In 1959 the far-right John Birch Society published a pamphlet alerting the nation to an “assault on Christmas” carried out by:

UN fanatics … What they now want to put over on the American people is simply this: Department stores throughout the country are to utilize UN symbols and emblems as Christmas decorations.

Since then War on Christmas reports have simply become a silly a festive season tradition, generating more mirth than fury. All are intended to reinforce the belief of Christian fundamentalists that they really are being persecuted by a coalition of atheists, secularists, freethinkers, abortionists – and those who identify as LGBTQ. Seriously!

Image via YouTube

Back in 2012 US right-wing radio host Bernard McGuirk, above, said:

The war on Christmas is very, very real, and if you ask me, in addition to some grouchy misanthropic heathen atheists it has to do  –  at the root of it  – with two things  – abortion and the gay rights agenda, because Christianity is against those things. It’s subtle but that’s why it’s so pronounced in recent years.

The real War on Christmas

What’s missing in all of these reports of bleating Christians is one vital historical fact. Once there really was a War on Christmas, and it was waged by … Christians. The Puritans to be precise.

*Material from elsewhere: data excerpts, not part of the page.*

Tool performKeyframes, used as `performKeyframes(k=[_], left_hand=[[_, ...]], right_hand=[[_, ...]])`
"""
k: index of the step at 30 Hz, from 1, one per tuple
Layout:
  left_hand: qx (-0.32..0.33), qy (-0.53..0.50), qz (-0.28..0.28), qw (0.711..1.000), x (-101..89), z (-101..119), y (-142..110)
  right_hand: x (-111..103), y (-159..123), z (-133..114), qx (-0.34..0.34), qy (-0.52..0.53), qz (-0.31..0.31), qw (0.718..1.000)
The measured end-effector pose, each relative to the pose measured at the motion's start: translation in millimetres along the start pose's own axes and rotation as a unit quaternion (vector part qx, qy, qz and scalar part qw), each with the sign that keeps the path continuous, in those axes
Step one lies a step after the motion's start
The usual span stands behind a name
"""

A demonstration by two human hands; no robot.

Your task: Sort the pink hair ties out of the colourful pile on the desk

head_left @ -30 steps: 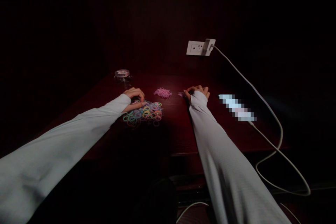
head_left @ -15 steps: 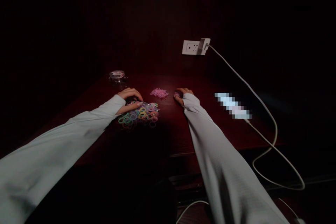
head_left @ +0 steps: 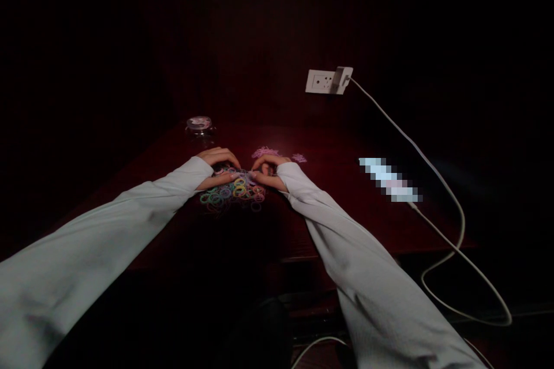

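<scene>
both curled hands point(head_left: 220, 158) touch thin, ring-shaped bands point(head_left: 239, 189).

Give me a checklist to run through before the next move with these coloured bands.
1. Left grip at the mixed bands: ok, fingertips at the pile.
2. Right grip at the same pile: ok, facing the left.
3. A band held in either grip: cannot tell, too small and dim.
4. Larger pink pile apart from smaller pink pile: ok, a gap shows.
5. Light on the table: not ok, near part dark.
6. Phone cable away from both grips: ok.
</scene>
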State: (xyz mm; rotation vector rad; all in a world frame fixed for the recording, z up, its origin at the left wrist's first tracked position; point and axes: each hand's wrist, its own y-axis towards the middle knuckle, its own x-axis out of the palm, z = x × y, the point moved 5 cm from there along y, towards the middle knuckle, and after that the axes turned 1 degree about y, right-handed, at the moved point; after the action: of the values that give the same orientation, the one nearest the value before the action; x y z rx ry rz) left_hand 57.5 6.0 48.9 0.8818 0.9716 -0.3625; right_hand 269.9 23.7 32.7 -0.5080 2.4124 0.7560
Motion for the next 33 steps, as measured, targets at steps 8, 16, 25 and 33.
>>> performKeyframes(k=[8, 16, 25, 33], left_hand=[[0.016, 0.064, -0.053, 0.996, 6.7, -13, -1], [0.012, -0.003, -0.044, 0.999, 7.7, -10, -2], [0.052, 0.019, 0.001, 0.998, -0.3, 4, 1], [0.061, 0.007, -0.091, 0.994, 44.7, 4, -5]], right_hand=[[19, 16, 26, 0.085, -0.025, -0.029, 0.996], [17, 15, 36, 0.105, 0.136, 0.044, 0.984], [3, 13, 29, 0.129, 0.174, 0.070, 0.974], [-17, 11, 16, 0.108, 0.092, 0.146, 0.979]])
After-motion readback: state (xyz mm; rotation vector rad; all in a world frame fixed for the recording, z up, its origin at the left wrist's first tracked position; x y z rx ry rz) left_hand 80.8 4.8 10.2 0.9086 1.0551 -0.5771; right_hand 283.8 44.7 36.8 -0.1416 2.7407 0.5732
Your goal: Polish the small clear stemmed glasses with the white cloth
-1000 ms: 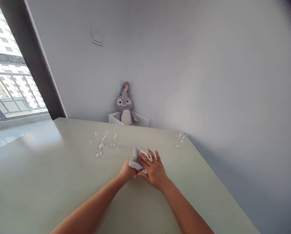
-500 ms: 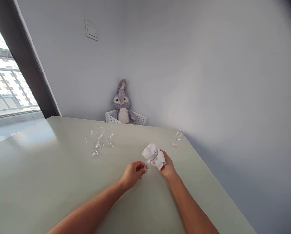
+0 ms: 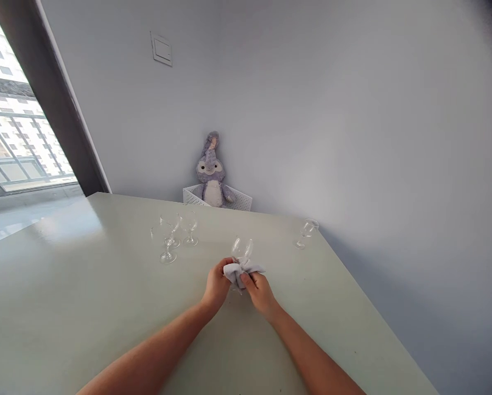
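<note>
The held glass (image 3: 242,249) could twist out of line or crack at its thin stem if the two hands turned against each other, since the left hand (image 3: 216,285) has its fingers closed on it near the stem while the right hand (image 3: 263,296) has its fingers clamped on the cloth (image 3: 234,273) wrapped there; the cloth hides the exact contact. Slick glass might also slip through the cloth and knock on the bench (image 3: 106,296). A wide sweep leftward could tip the three glasses (image 3: 168,258) (image 3: 172,241) (image 3: 190,241) standing close together; the lone glass (image 3: 307,229) stands near the bench's edge, so a bump could send it over. Counted: five glasses, one cloth, two hands, one plush toy (image 3: 213,193), one white basket (image 3: 243,203)
</note>
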Motion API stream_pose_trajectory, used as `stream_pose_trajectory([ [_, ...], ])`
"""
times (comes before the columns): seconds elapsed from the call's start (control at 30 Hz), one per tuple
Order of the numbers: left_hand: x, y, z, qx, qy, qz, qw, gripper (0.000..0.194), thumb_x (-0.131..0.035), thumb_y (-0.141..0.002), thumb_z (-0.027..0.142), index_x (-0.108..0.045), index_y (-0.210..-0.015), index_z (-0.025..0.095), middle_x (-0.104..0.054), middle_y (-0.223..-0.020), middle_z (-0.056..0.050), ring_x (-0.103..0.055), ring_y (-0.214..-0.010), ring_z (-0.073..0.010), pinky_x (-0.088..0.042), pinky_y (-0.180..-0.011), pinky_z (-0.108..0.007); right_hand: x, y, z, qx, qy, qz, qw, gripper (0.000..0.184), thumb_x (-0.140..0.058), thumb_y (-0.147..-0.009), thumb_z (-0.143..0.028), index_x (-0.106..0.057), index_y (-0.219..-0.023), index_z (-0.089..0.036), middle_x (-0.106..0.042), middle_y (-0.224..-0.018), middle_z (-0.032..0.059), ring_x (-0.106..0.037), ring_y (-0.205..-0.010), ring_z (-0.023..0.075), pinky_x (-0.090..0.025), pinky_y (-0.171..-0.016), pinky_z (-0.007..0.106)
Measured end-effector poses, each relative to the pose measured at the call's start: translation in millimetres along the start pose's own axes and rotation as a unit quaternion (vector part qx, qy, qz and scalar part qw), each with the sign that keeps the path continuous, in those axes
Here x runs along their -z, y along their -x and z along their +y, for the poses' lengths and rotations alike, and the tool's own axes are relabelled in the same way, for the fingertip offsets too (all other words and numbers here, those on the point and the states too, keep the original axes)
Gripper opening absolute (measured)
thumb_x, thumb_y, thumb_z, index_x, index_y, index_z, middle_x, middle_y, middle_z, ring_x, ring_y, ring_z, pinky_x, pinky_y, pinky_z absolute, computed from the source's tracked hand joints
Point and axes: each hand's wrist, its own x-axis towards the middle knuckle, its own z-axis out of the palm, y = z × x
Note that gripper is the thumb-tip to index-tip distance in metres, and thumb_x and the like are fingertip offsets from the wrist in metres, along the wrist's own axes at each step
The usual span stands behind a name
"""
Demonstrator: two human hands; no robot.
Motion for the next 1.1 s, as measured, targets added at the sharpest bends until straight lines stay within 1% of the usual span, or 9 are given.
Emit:
stream_pose_trajectory([
  [0.2,14.7,-17,2,-0.007,0.074,0.079,0.994,0.039,-0.056,-0.073,0.039,-0.055,-0.105,0.018,-0.054,-0.072,0.001,-0.049,-0.063,-0.0099,-0.039,-0.058,-0.02,14,2,-7,0.018,0.105,0.035,0.994,0.032,-0.051,-0.077,-0.047,-0.055,-0.062,-0.018,-0.047,-0.054,-0.0006,-0.044,-0.055,0.0136,-0.036,-0.054,0.024],
  [0.33,11.1,-14,3,-0.032,0.145,0.081,0.986,0.033,-0.058,-0.073,0.037,-0.053,-0.101,0.02,-0.057,-0.082,-0.001,-0.053,-0.073,-0.0112,-0.043,-0.065,-0.021,11,1,-11,-0.081,-0.097,0.008,0.992,0.04,-0.05,-0.076,-0.054,-0.054,-0.063,-0.017,-0.044,-0.053,-0.0024,-0.043,-0.051,0.0114,-0.037,-0.05,0.023],
  [0.43,-0.5,-3,-2,-0.031,0.153,0.016,0.988,0.027,-0.059,-0.072,0.033,-0.051,-0.094,0.019,-0.06,-0.083,-0.001,-0.056,-0.074,-0.012,-0.045,-0.069,-0.024,-3,3,-14,-0.16,-0.28,-0.029,0.946,0.033,-0.06,-0.07,-0.05,-0.057,-0.083,-0.02,-0.053,-0.066,-0.0014,-0.048,-0.058,0.0119,-0.041,-0.051,0.023],
  [0.5,-6.3,5,-4,-0.044,0.135,-0.017,0.99,0.023,-0.06,-0.072,0.03,-0.052,-0.091,0.019,-0.06,-0.081,-0.001,-0.057,-0.076,-0.0129,-0.046,-0.071,-0.025,-12,4,-12,-0.192,-0.334,-0.003,0.923,0.035,-0.07,-0.062,-0.042,-0.057,-0.086,-0.02,-0.055,-0.066,-0.002,-0.049,-0.057,0.0114,-0.04,-0.05,0.022],
  [0.6,-8.2,11,-4,-0.08,0.095,-0.033,0.992,0.018,-0.058,-0.073,0.026,-0.053,-0.089,0.019,-0.06,-0.081,-0.001,-0.057,-0.078,-0.0131,-0.046,-0.073,-0.024,-16,3,-6,-0.202,-0.342,0.028,0.917,0.036,-0.075,-0.054,-0.037,-0.057,-0.078,-0.017,-0.054,-0.059,-0.0028,-0.047,-0.052,0.0104,-0.037,-0.047,0.021],
  [0.73,-4.2,9,-4,-0.085,0.068,-0.019,0.994,0.018,-0.058,-0.073,0.027,-0.053,-0.089,0.018,-0.061,-0.083,-0.002,-0.058,-0.074,-0.0132,-0.047,-0.067,-0.024,-9,0,-4,-0.163,-0.246,0.001,0.955,0.034,-0.07,-0.059,-0.043,-0.055,-0.073,-0.015,-0.054,-0.056,-0.0009,-0.049,-0.05,0.0125,-0.037,-0.048,0.024],
  [0.87,5.2,-4,-5,-0.121,0.091,0.039,0.988,0.02,-0.059,-0.073,0.026,-0.052,-0.09,0.018,-0.061,-0.087,-0.003,-0.058,-0.084,-0.0145,-0.046,-0.077,-0.027,7,3,-10,-0.092,0.042,-0.047,0.994,0.035,-0.062,-0.067,-0.051,-0.058,-0.074,-0.017,-0.058,-0.064,0.0022,-0.053,-0.06,0.0172,-0.04,-0.055,0.027],
  [0.97,14.1,-14,-3,-0.146,0.09,0.086,0.981,0.021,-0.059,-0.073,0.028,-0.051,-0.089,0.017,-0.06,-0.089,-0.004,-0.058,-0.089,-0.0163,-0.046,-0.078,-0.029,19,6,-17,0.005,0.267,-0.045,0.963,0.037,-0.058,-0.071,-0.054,-0.065,-0.082,-0.019,-0.061,-0.089,0.0079,-0.053,-0.082,0.024,-0.041,-0.066,0.032],
  [1.1,16.2,-13,1,-0.144,-0.01,0.088,0.986,0.02,-0.057,-0.074,0.029,-0.053,-0.089,0.018,-0.06,-0.087,-0.004,-0.058,-0.088,-0.0178,-0.045,-0.079,-0.032,24,2,-29,0.08,0.337,0.092,0.934,0.037,-0.053,-0.077,-0.048,-0.063,-0.101,-0.021,-0.055,-0.104,0.0095,-0.048,-0.094,0.0249,-0.039,-0.079,0.037],
])
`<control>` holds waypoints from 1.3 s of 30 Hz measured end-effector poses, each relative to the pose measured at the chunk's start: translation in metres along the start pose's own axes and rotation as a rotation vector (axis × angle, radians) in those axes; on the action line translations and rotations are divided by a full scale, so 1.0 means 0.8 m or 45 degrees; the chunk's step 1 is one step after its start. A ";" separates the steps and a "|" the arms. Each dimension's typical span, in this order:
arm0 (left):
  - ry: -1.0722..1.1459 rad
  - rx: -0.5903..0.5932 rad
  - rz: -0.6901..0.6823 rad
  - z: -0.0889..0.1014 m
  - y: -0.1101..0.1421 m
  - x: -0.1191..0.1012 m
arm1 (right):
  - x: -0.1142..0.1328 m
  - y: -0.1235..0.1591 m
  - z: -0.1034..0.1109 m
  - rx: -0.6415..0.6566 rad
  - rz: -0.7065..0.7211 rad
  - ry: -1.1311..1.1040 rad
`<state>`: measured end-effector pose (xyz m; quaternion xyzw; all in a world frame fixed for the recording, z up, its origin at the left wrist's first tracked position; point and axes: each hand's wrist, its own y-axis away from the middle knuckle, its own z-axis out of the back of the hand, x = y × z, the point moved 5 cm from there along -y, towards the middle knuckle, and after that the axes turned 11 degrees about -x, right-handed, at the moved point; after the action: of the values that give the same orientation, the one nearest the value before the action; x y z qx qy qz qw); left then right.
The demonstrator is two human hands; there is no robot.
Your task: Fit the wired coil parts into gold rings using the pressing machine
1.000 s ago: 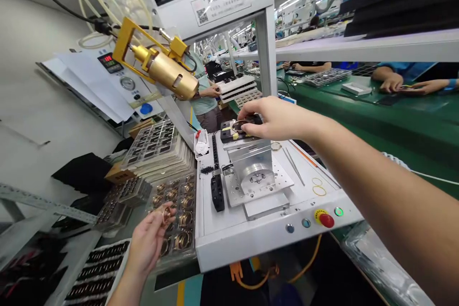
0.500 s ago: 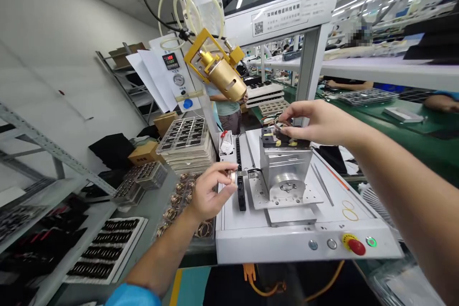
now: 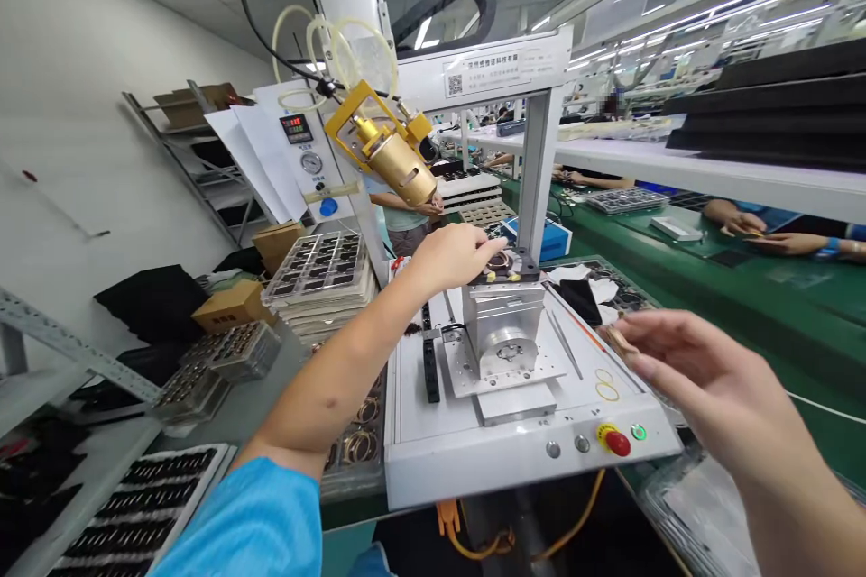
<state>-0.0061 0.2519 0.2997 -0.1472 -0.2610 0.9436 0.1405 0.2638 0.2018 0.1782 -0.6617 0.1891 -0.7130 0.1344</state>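
My left hand [image 3: 450, 257] reaches over a black jig [image 3: 504, 270] on top of an aluminium block [image 3: 504, 320], with its fingertips at the jig's edge. A gold-coloured ring [image 3: 499, 261] lies in the jig, and the hand holds nothing I can see. My right hand [image 3: 704, 370] is raised to the right of the machine, pinching a small bronze-coloured ring [image 3: 612, 338] between its fingers. Below my left forearm, a tray of gold-coloured rings [image 3: 358, 433] is partly hidden. Tweezers [image 3: 565, 344] lie on the machine's white bed [image 3: 433, 460].
A brass cylinder [image 3: 392, 167] hangs above the jig on a gantry [image 3: 541, 153]. Stacked black-and-clear trays [image 3: 317, 269] stand left of the machine. A red emergency stop [image 3: 615, 443] sits on its front. Co-workers' hands [image 3: 744, 230] work at a green bench on the right.
My left hand has moved from beside the machine to over the jig, and no longer holds a ring. My right hand has left the jig and moved right, holding a small ring.
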 end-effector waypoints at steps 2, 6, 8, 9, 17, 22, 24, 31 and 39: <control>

Statue of William Bradford at the Pilgrim Hall Museum. Image via

Writing last year for The Conversation, Peter C Mancall pointed out that their aversion to celebrating Christmas dates back to 1621, when Yorkshire-born William Bradford of the Plymouth Settlement castigated some of the newcomers who chose to take the day off rather than work.

Bradford, wrote Mancall, had a lingering anxiety about the ways that Christmas had been celebrated in England. For generations, the holiday had been an occasion for riotous, sometimes violent behavior.

The moralist pamphleteer Phillip Stubbes believed that Christmastime celebrations gave celebrants licence:

To do what they lust, and to folow what vanitie they will.

He complained about rampant “fooleries” like playing dice and cards and wearing masks.

The Puritans in Plymouth and Massachusetts used their authority to punish or banish those who did not share their views. For example, they exiled an Anglican lawyer named Thomas Morton who rejected Puritan theology, befriended local Indigenous people, danced around a maypole and sold guns to the Natives. He was, Bradford wrote, “the Lord of Misrule”

Mancall ended his piece with these words:

By comparison to their treatment of Natives and fellow colonists who rebuffed their unbending vision, the Puritan campaign against Christmas seems tame. But it is a reminder of what can happen when the self-righteous control the levers of power in a society and seek to mold a world in their image.